10. Que le ministère du Procureur général continue de collaborer avec la magistrature et les autres parties prenantes afin d’encourager l’adoption d’indicateurs de rendement pour les tribunaux de la santé mentale.

11. Que le ministère du Procureur général travaille à l’amélioration du suivi des affaires passant par les tribunaux de la santé mentale et de traitement de la toxicomanie pendant sa transition vers le nouveau système de gestion des enquêtes et en rende compte au Comité.

 

 

Liste complète des recommandations du Comité

Le Comité permanent des comptes publics recommande ce qui suit :

1. Que le ministère du Procureur général fournisse annuellement des données à jour au Comité sur le nombre actuel d’affaires criminelles en attente d’une décision, le nombre moyen de jours requis pour instruire une affaire criminelle et la méthode de règlement employée.

2. Que le ministère du Procureur général continue de travailler avec le ministère du Solliciteur général et les services de police pour inciter tous les services de police à signer le protocole d’entente cadre sur la divulgation.

3. Que le ministère du Procureur général, de concert avec le ministère du Solliciteur général, remette au Comité une liste des services de police ayant signé le protocole d’entente cadre et ceux qui ne l’ont pas, ainsi que les raisons pour lesquelles certains ne peuvent pas le signer.

4. Que le ministère du Procureur général détermine les ressources nécessaires pour examiner la preuve électronique et compare l’Ontario au reste du Canada.

5. Que le ministère du Procureur général rende compte au Comité du moment et de la mise en œuvre du système de gestion des cas de la Cour de justice de l’Ontario et de la Cour supérieure de justice.

6. Que le ministère du Procureur général continue son travail avec le ministère du Solliciteur général et les services de police pour analyser les avantages potentiels à passer à un système de consultation préalable à l’inculpation et rende compte de ses observations au Comité.

7. Que le ministère du Procureur général envisage d’instaurer plus de centres de justice et présente ses conclusions au Comité.

8. Que le ministère du Procureur général surveille l’élargissement du programme des procureures et procureurs de la Couronne chargés de filtrer les dossiers de mise en liberté sous caution et son incidence sur le temps requis pour trancher les libérations sous caution.

9. Que le ministère du Procureur général poursuive sa collaboration avec la Cour de l’Ontario afin d’évaluer si l’allongement des heures de séance des tribunaux de cautionnement permettrait de réduire le nombre moyen de jours requis pour trancher les libérations sous caution.
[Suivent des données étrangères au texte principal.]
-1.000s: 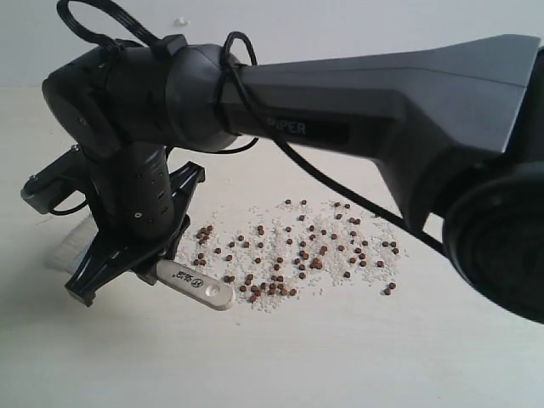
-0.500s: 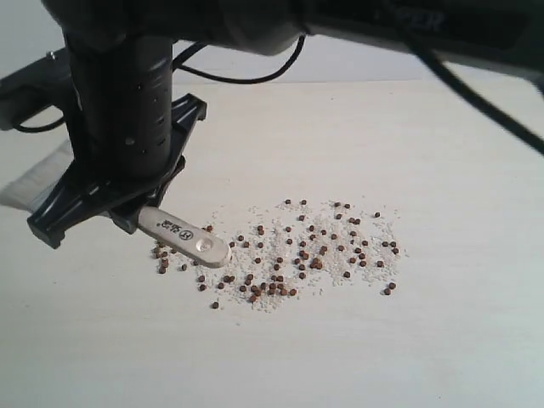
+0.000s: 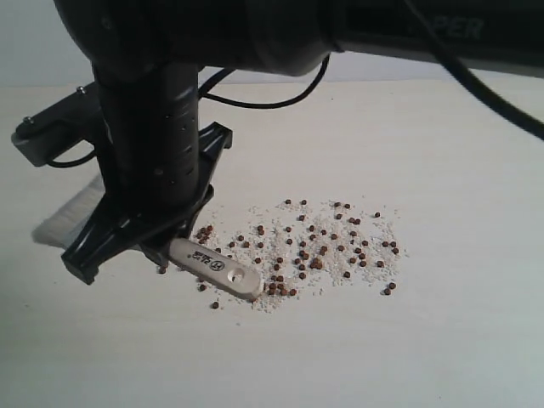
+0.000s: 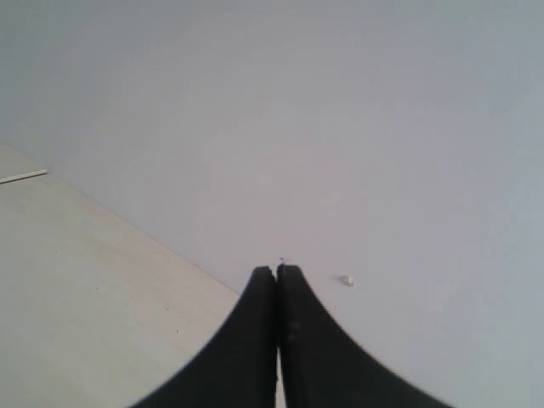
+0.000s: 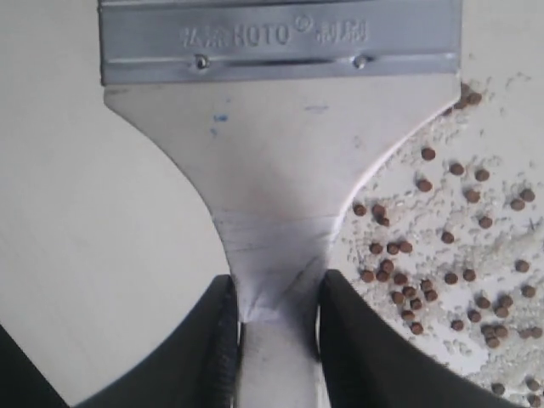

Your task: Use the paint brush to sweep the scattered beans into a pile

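The paint brush [image 5: 280, 170] lies low over the table with my right gripper [image 5: 276, 293] shut on the narrow neck of its wooden handle. Its silver ferrule [image 5: 280, 34] points away from the wrist. In the exterior view the right gripper [image 3: 166, 245] stands left of the beans [image 3: 314, 251]. The brush's holed handle end [image 3: 228, 275] lies over the patch's left edge and the pale bristles [image 3: 72, 217] point left. The beans [image 5: 425, 255], mixed with white grains, lie in a wide loose patch; no tight pile shows. My left gripper [image 4: 278, 270] is shut and empty, away from the beans.
The pale table [image 3: 408, 348] runs back to a grey wall [image 4: 340, 127]. The dark right arm [image 3: 297, 34] and its cable [image 3: 263, 102] span the top of the exterior view. A small white speck [image 4: 346, 280] shows near the left gripper's tips.
My right gripper, with the brush, swung up and left half a second ago, then came back down and right, so the handle end again overlaps the patch's left edge. The left gripper has not moved.
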`<state>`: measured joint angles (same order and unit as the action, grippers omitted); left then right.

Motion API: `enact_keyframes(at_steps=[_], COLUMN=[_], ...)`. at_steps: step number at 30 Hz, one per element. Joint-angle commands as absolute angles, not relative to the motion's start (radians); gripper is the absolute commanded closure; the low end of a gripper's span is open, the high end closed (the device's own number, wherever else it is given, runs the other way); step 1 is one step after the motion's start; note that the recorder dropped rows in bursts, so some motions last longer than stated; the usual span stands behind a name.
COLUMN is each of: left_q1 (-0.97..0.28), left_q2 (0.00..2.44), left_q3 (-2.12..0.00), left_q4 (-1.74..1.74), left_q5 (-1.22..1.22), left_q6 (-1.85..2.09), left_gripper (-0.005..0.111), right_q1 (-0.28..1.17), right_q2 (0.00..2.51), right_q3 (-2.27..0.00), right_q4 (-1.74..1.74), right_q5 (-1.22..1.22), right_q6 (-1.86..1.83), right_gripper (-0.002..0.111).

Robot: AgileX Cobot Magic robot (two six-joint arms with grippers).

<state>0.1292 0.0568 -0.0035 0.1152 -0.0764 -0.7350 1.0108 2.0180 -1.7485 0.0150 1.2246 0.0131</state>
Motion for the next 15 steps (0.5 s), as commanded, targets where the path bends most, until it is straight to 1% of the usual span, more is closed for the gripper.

10. Que le ministère du Procureur général continue de collaborer avec la magistrature et les autres parties prenantes afin d’encourager l’adoption d’indicateurs de rendement pour les tribunaux de la santé mentale.

11. Que le ministère du Procureur général travaille à l’amélioration du suivi des affaires passant par les tribunaux de la santé mentale et de traitement de la toxicomanie pendant sa transition vers le nouveau système de gestion des enquêtes et en rende compte au Comité.